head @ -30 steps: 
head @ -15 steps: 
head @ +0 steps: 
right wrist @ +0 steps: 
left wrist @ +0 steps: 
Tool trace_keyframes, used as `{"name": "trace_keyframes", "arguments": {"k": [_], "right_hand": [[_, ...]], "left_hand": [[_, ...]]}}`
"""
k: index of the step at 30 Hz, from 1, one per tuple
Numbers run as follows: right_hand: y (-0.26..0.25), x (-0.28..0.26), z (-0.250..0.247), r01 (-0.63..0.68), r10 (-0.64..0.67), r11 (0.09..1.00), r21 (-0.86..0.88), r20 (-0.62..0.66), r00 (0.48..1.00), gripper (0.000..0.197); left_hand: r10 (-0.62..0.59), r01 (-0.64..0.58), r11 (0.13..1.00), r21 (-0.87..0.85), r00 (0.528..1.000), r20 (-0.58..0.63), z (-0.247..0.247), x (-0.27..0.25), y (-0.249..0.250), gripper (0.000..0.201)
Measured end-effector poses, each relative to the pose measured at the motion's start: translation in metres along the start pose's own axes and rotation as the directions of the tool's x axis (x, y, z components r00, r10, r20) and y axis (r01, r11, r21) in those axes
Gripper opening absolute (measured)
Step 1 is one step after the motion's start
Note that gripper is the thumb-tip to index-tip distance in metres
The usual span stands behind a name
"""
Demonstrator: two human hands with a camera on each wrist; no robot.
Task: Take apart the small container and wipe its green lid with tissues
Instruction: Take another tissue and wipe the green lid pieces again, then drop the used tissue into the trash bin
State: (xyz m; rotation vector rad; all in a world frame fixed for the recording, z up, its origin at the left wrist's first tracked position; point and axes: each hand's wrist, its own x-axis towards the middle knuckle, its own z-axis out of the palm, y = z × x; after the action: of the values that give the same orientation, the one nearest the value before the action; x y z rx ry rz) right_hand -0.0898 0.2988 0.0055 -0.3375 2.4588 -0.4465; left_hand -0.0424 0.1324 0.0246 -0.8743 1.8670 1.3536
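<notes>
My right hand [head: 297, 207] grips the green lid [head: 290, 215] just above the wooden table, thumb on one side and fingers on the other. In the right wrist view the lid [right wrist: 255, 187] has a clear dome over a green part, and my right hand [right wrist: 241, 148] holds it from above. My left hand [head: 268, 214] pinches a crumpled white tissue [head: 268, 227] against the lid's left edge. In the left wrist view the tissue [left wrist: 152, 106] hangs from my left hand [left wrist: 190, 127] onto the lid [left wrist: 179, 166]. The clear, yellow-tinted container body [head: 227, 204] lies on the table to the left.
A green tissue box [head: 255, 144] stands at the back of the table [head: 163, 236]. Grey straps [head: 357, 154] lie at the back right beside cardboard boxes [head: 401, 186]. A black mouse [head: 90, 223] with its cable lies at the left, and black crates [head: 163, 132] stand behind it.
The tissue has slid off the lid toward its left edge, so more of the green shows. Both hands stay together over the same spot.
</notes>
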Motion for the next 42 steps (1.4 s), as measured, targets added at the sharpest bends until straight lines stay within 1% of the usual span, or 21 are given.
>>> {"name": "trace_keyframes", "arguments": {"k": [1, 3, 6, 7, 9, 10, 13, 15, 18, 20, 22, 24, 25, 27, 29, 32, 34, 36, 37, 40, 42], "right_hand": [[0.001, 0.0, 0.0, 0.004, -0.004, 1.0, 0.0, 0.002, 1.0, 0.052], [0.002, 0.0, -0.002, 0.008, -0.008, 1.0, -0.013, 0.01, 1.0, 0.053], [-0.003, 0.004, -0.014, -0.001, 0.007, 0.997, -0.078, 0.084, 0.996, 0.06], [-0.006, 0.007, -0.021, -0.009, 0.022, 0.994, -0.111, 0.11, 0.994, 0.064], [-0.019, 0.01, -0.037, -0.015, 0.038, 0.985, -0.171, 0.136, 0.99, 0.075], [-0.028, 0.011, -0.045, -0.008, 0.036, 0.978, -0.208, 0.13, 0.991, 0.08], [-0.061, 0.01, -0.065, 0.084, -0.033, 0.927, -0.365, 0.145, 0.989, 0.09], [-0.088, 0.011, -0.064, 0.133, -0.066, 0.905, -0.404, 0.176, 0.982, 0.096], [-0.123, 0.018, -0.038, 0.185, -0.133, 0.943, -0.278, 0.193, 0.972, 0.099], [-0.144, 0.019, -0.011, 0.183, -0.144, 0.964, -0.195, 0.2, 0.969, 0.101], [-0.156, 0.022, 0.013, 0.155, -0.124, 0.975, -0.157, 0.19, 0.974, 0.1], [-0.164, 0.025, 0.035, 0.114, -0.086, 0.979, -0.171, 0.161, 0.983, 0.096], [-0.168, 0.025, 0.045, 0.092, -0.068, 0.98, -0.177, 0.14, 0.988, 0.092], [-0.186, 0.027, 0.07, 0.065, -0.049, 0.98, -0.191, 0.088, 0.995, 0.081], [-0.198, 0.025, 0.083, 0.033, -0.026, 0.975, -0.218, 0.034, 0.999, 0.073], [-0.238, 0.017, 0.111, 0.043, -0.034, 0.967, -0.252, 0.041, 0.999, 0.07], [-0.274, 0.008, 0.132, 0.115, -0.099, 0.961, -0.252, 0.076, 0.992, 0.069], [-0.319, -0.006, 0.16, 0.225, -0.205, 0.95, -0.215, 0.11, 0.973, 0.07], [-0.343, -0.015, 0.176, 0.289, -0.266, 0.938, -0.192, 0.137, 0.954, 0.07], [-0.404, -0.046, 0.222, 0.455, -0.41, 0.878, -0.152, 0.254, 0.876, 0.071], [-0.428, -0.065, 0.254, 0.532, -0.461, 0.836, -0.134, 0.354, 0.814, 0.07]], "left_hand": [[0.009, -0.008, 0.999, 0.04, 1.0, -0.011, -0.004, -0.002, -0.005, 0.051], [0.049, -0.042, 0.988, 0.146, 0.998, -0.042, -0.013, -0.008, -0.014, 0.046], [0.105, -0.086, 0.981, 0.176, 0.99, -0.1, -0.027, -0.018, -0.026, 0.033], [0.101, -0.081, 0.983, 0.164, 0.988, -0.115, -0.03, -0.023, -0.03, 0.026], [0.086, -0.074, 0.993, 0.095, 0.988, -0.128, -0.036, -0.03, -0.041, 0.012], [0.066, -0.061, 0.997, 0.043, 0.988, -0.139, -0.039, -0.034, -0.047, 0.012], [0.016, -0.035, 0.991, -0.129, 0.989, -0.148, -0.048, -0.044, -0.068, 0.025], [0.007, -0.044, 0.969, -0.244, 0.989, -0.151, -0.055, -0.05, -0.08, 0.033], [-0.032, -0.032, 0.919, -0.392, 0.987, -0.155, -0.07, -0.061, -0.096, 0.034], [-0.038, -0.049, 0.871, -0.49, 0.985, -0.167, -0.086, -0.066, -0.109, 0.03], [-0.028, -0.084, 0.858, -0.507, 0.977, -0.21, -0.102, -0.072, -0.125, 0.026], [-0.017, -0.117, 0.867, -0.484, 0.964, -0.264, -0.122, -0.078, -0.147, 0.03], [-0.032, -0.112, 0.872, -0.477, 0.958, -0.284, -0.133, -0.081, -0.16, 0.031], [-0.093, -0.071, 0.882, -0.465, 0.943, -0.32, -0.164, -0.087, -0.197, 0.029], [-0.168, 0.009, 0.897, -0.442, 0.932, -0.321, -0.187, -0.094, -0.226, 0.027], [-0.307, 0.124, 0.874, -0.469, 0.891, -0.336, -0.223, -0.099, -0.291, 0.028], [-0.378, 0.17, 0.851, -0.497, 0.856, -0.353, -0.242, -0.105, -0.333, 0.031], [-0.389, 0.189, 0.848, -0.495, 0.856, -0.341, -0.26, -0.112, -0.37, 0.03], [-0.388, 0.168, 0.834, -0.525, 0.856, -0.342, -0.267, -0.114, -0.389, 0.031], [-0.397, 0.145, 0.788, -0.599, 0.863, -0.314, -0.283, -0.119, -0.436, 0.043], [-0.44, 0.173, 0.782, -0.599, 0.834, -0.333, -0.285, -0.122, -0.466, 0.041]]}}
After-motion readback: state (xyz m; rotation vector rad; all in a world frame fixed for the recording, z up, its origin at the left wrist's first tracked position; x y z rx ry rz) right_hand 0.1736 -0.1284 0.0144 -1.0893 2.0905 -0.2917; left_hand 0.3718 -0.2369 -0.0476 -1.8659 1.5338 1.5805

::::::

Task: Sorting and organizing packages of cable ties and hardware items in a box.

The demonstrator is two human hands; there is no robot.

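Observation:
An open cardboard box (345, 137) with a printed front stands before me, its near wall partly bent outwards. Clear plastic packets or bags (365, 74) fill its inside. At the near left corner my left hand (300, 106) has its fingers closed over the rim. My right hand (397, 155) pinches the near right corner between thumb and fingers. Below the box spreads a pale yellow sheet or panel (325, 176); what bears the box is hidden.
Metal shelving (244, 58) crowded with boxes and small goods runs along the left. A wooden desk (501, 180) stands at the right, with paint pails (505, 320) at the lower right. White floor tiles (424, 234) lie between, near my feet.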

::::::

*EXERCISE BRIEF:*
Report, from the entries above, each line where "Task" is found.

*SOLUTION FOR THIS PROBLEM:*
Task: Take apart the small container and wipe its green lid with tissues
Task: Sorting and organizing packages of cable ties and hardware items in a box.

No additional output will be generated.